La Municipalidad de Neuquén reforzó el plan de prevención de accidentes por monóxido de carbono, que incluye capacitaciones en distintos barrios. El objetivo es reducir los riesgos de intoxicación durante el invierno, cuando aumenta el uso de artefactos de calefacción en los hogares de la ciudad.
La iniciativa, coordinada por la Dirección Provincial de Defensa Civil, busca minimizar los riesgos durante los días de bajas temperaturas. Se realizan charlas informativas en distintos sectores, con participación de vecinos convocados por comisiones vecinales e instituciones barriales.
El monóxido de carbono es un gas altamente tóxico que se genera por combustiones incompletas y puede afectar el sistema respiratorio sin presentar señales visibles. El riesgo aumenta en ambientes cerrados sin ventilación adecuada.
Durante las capacitaciones se abordan los distintos métodos de calefacción utilizados en los hogares, como leña, gas natural, gas envasado y electricidad. El propósito es identificar prácticas seguras y advertir sobre el uso inadecuado de dispositivos como estufas, braseros, salamandras y hornos.

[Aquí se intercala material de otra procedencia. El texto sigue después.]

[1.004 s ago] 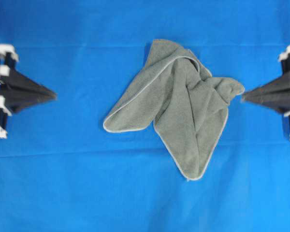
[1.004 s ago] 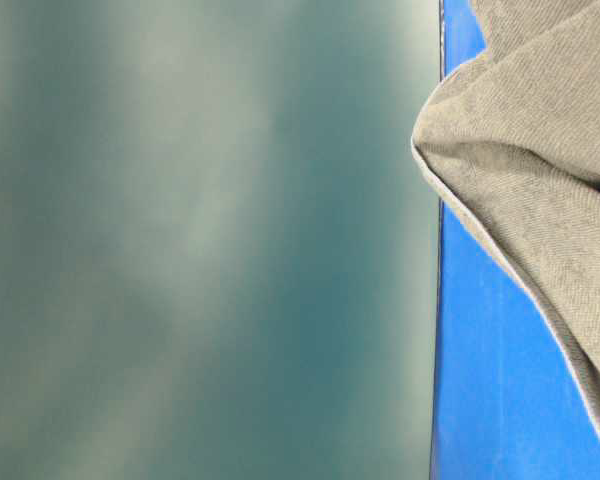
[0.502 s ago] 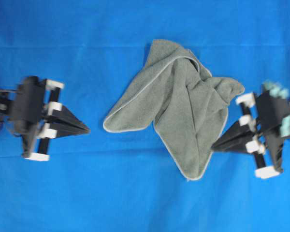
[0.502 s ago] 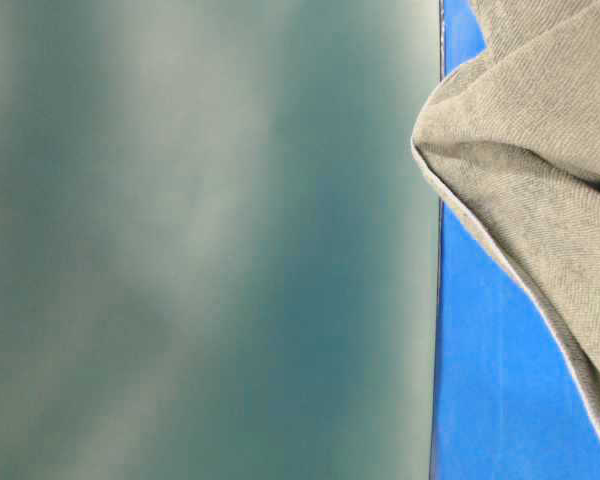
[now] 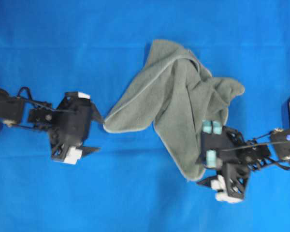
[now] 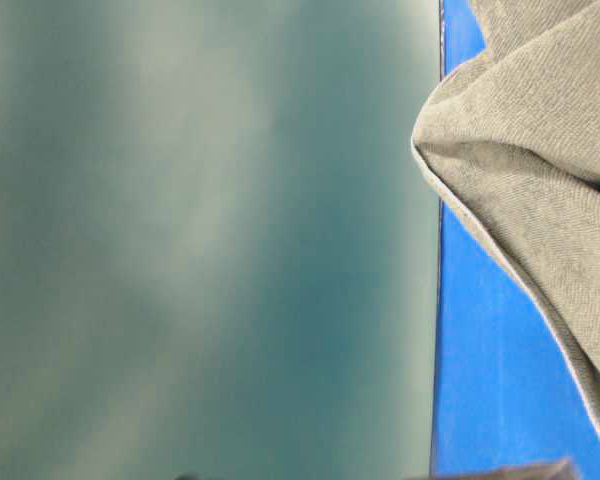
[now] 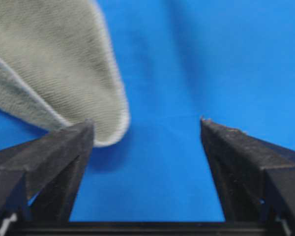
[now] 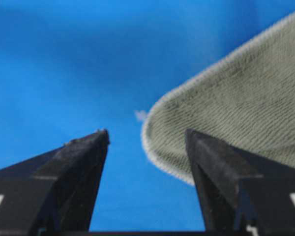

El subsecretario Francisco Baggio advirtió sobre la peligrosidad del monóxido de carbono en el uso cotidiano de estos equipos: «Son equipos que requieren especial atención y un uso responsable, porque presentan cierta complejidad en su funcionamiento». Además, indicó: «Hoy la gente ya sabe que no se debe usar el horno para calefaccionar. Es un error frecuente que puede tener consecuencias graves».
Precisó que ante síntomas como mareos, náuseas o palidez se debe ventilar el ambiente, retirar a la persona afectada y comunicarse con la línea 103 para recibir asistencia inmediata.